Stored items from a collection
BEGIN

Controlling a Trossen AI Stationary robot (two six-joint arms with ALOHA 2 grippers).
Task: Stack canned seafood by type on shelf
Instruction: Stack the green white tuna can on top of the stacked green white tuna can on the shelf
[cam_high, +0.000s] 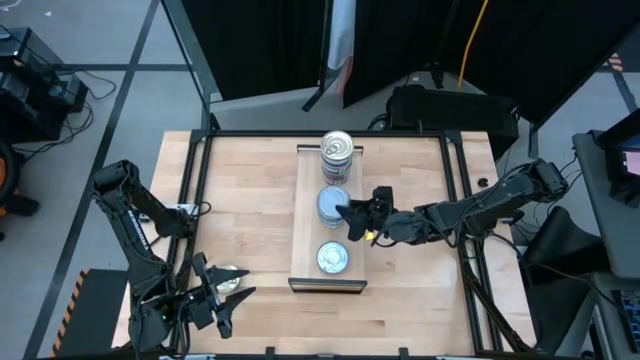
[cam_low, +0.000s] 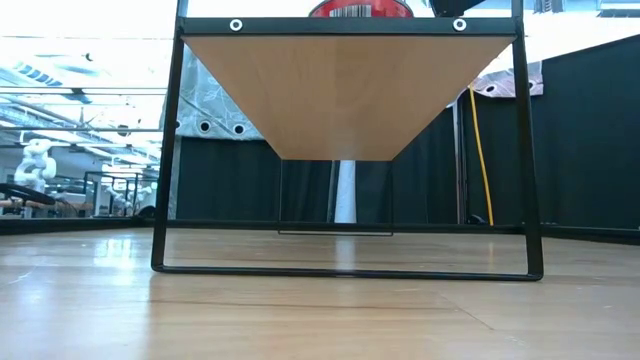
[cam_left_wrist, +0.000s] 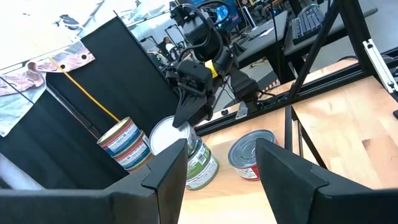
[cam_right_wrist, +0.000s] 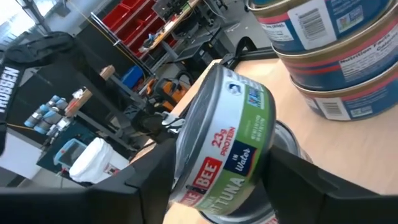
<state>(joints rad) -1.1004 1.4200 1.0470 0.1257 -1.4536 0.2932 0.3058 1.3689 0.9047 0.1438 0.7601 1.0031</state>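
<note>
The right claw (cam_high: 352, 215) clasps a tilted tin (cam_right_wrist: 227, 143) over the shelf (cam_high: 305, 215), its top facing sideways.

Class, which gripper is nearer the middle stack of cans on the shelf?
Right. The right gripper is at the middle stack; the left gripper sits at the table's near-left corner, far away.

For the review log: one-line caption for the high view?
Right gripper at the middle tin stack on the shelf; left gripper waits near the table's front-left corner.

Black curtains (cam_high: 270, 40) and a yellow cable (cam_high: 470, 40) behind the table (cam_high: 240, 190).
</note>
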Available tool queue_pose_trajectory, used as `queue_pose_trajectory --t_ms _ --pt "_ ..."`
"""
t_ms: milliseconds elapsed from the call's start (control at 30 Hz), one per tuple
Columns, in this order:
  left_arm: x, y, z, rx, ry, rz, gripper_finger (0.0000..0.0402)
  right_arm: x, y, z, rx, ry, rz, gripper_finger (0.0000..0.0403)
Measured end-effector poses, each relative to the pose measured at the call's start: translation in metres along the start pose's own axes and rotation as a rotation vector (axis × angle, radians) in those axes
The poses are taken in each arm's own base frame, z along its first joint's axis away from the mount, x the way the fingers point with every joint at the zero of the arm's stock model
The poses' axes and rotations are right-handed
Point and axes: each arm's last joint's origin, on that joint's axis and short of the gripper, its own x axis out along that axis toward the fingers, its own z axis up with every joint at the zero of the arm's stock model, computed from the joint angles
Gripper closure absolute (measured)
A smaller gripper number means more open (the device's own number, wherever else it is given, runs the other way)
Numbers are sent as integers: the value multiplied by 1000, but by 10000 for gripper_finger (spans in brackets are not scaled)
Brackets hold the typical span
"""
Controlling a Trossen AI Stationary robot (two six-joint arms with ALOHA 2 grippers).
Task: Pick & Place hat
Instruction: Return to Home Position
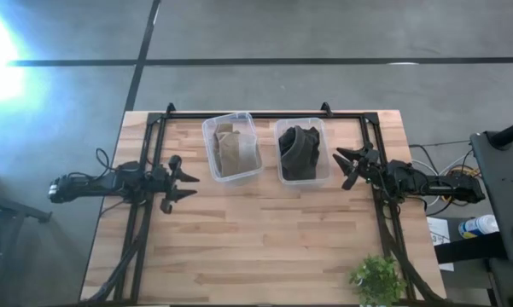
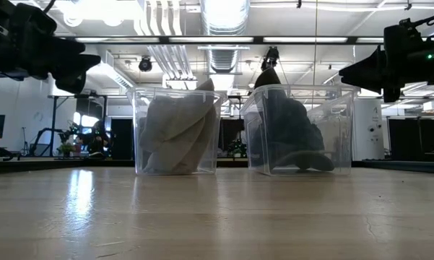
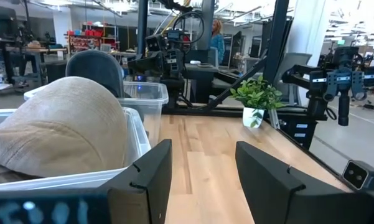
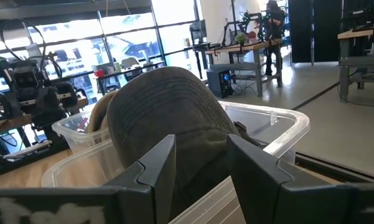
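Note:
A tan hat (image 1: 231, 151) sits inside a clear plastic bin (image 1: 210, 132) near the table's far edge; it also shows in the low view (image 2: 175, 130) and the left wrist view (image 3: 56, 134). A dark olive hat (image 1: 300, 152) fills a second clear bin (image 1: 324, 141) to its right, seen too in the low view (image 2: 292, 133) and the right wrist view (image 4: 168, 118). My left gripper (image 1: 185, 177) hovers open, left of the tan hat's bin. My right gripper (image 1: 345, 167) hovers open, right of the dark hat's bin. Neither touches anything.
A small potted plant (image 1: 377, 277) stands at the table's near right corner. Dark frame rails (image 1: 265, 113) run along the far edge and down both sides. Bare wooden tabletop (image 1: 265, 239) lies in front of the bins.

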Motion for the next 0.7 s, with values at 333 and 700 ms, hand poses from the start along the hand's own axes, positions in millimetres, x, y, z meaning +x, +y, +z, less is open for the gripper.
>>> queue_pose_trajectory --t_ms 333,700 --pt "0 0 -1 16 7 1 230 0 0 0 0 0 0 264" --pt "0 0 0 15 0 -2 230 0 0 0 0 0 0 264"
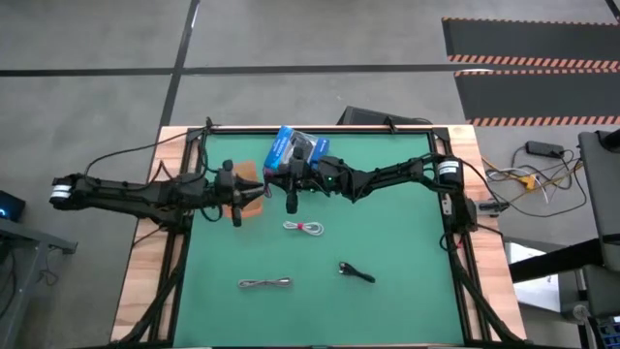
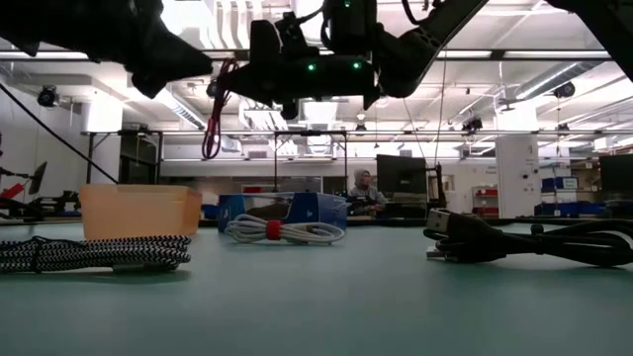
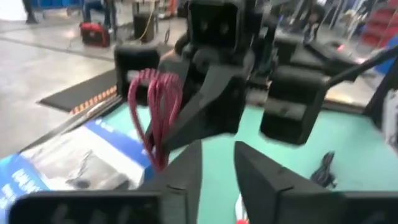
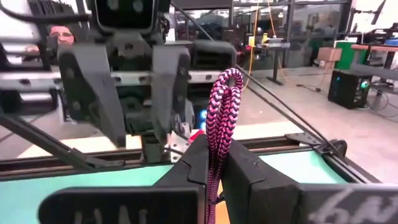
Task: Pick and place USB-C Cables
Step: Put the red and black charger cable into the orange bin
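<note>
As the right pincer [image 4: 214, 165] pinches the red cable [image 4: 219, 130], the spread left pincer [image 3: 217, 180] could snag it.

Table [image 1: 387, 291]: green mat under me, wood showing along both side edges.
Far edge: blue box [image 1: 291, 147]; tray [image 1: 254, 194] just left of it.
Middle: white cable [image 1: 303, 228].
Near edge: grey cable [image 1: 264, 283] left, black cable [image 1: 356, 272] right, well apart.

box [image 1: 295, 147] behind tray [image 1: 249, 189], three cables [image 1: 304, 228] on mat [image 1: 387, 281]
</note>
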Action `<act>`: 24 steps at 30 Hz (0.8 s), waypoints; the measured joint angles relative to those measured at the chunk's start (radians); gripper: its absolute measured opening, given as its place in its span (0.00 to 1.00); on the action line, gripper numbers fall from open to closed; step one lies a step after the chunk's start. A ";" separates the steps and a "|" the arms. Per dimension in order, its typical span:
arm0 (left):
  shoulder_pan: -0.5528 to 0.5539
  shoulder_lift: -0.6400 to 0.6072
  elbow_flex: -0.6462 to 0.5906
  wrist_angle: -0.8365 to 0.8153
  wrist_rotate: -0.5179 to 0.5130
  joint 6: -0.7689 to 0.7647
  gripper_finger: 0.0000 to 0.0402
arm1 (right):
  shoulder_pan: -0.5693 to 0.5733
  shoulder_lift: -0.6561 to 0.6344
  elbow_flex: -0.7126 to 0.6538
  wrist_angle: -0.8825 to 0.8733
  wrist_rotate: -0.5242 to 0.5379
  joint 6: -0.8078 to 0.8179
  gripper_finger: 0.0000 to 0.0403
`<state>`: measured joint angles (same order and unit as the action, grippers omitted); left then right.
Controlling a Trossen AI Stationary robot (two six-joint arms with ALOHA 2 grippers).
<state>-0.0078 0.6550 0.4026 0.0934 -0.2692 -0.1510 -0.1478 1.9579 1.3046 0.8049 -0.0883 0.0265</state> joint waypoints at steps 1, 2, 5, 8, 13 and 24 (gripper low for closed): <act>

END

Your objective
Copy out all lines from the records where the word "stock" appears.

Task response
The poses are taken in each arm's own base frame, z along its first joint's axis away from the mount, x the way the fingers point with every joint at the zero of the arm's stock model
Point and axes: each arm's last joint's origin, on that joint's axis and short of the gripper, its own x axis out along that axis toward the fingers, its own z axis up with every joint at the zero of the arm's stock model, computed from the joint angles

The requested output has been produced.